* _TASK INSTRUCTIONS_
From the listing below, output only the lines starting at the line that has "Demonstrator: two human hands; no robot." and ending at the line that has "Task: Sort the", exactly as they appear, ends included.

━━━ SUPPLIED INFORMATION ━━━

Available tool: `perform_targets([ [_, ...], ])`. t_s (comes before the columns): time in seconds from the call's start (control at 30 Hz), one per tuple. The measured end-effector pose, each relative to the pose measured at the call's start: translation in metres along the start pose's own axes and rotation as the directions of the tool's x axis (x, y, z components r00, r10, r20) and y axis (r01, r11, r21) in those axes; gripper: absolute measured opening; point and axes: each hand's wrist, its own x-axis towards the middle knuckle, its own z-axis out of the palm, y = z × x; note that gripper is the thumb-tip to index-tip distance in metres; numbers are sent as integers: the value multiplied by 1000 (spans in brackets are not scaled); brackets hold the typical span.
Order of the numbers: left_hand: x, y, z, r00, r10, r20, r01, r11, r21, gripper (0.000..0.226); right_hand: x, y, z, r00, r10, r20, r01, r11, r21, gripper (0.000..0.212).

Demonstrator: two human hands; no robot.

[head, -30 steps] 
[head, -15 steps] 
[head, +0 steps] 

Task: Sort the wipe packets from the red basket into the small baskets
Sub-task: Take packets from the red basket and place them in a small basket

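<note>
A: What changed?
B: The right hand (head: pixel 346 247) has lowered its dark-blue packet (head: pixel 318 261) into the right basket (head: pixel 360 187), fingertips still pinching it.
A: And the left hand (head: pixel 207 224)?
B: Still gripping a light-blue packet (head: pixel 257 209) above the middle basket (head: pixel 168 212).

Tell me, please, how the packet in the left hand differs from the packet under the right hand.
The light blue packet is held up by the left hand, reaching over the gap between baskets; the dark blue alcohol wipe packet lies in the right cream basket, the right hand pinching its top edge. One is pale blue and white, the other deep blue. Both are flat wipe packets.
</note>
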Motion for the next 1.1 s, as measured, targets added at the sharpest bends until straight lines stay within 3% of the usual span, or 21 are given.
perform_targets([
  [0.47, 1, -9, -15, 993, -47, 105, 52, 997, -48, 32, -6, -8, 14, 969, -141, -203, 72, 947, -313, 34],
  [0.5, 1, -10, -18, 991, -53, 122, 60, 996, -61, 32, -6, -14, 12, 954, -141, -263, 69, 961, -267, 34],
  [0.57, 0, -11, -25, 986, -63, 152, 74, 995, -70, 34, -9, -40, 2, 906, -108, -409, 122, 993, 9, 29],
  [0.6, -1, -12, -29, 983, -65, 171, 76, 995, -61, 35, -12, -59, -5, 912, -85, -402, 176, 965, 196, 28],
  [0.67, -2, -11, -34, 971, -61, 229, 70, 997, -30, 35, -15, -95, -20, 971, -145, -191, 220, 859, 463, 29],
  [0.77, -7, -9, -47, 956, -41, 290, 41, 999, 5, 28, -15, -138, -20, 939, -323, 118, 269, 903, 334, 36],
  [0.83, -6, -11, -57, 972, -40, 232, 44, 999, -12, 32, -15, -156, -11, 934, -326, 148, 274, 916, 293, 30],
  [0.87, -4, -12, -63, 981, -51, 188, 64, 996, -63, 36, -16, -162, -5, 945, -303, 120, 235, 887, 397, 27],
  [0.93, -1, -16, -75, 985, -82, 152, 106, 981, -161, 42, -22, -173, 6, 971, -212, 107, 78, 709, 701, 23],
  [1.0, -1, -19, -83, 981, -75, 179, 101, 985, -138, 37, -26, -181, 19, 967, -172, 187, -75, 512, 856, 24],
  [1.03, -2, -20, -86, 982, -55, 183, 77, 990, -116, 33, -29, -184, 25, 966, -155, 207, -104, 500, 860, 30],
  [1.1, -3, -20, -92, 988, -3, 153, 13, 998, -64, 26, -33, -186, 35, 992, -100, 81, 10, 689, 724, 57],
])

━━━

* _TASK RESULT_
Demonstrator: two human hands; no robot.

[head, -30 steps] 
[head, -15 steps] 
[head, +0 steps] 

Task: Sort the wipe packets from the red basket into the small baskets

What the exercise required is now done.